Lougheed tapped on his com unit and another video replaced the one of the cruiser’s destruction. The screen showed one of the landing bays on Orbit One, with half a dozen of the space station’s police force standing a stiff-backed but unarmed escort around the station administrator and Admiral Villeneuve.

An airlock door slammed aside, and strange forms in black armor started to emerge. Annette half-expected something out of a nightmare, but the first wave of a dozen troopers were humanoids. Squat, wide, creatures with disproportionately large heads, but bipedal humanoids.

The second set of aliens were…more what she’d expected. The A!Tol were
significantly
larger than she’d gathered from the video of Fleet Lord Tan!Shallegh. The armored, tentacled creatures stepping into the bay were over two meters tall, carrying themselves on their center tentacles with the manipulators waving all around as they approached Orbit One’s authorities.

There was no sound, but the initial meeting seemed to pass without violence before the footage cut off.

“That was as much as we got before we left the system,” Lougheed told them. “At that point, the surrender of the orbitals had gone peacefully and the groundside militaries had been summoned by the A-tuck-Tol to honor the UESF’s surrender.”

“Facing an enemy with possession of the orbitals, the official policy of the British military is to surrender immediately,” Major Wellesley told them in his irritatingly precise accent. “I believe that is also the Franco-German plan.”

“The Americans won’t,” Annette said with a sigh. “They’ll fight. They can’t
win
, but they’ll fight. And the Weber Protocols will set up a resistance movement as well. The A-tuck-Tol won’t find Earth easy to hold.

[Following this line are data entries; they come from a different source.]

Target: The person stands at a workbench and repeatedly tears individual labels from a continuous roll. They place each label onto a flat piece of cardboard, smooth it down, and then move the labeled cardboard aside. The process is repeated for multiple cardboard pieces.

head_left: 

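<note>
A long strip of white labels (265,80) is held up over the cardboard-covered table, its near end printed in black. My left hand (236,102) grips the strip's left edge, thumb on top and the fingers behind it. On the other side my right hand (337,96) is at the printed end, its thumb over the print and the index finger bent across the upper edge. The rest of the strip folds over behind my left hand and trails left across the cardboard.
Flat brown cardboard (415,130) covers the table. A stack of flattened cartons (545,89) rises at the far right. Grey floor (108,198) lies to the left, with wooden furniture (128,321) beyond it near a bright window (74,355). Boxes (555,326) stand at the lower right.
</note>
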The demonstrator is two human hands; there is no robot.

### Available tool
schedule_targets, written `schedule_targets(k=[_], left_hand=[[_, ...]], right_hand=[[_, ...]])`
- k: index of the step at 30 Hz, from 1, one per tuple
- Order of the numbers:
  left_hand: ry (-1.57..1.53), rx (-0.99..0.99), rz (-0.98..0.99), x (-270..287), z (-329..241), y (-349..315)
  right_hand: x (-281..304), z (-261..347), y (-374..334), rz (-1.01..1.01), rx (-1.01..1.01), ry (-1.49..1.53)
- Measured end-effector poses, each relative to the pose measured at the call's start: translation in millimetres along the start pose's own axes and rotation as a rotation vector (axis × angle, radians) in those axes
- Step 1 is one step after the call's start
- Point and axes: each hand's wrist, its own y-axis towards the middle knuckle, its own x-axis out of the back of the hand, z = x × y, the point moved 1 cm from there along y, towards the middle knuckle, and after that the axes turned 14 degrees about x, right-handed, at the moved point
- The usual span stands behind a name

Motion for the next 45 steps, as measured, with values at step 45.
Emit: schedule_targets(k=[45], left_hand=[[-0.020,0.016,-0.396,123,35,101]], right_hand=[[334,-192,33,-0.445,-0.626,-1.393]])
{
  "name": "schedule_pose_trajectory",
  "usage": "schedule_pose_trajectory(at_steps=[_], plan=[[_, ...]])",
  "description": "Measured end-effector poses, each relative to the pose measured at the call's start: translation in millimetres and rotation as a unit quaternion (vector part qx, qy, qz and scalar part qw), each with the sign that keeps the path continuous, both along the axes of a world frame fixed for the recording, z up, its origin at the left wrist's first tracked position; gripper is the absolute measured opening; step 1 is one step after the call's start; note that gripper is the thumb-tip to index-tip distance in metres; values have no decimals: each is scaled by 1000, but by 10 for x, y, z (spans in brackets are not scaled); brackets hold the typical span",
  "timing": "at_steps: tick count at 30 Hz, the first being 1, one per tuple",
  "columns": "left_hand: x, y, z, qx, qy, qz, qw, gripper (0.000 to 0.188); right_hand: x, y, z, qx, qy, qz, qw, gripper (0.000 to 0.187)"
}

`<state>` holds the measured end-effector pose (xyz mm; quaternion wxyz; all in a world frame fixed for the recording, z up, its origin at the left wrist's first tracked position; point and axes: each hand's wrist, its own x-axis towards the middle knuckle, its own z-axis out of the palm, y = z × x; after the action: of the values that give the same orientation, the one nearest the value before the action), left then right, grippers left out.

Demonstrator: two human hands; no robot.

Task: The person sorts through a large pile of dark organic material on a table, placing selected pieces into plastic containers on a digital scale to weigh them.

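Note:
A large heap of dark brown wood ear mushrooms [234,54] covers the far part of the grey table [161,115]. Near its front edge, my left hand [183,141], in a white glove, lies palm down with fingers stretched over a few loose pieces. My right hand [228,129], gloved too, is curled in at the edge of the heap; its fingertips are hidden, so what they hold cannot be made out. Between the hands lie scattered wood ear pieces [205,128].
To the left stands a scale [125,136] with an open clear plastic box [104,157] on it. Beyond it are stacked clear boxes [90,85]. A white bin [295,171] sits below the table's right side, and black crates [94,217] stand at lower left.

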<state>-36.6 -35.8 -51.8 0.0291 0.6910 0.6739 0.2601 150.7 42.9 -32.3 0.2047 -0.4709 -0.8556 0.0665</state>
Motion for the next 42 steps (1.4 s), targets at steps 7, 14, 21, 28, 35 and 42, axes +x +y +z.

“However, there is no point in us returning without some kind of advantage or plan to turn ‘difficult to hold’ into ‘liberated,’” she noted. “Rolfson, you’ve been going over everything that Dark Eye and Nova sent us. What have you found?”

“Nothing good, though a lot that may prove useful,” her tactical officer replied. “May I, Captain Lougheed?” He gestured to the wallscreen.

“Of course.”

With everyone seated again, Harold Rolfson stepped up to the wallscreen and tapped it with his com unit, taking over control of the screen and bringing up a pseudo-three-dimensional display of the stars around Sol.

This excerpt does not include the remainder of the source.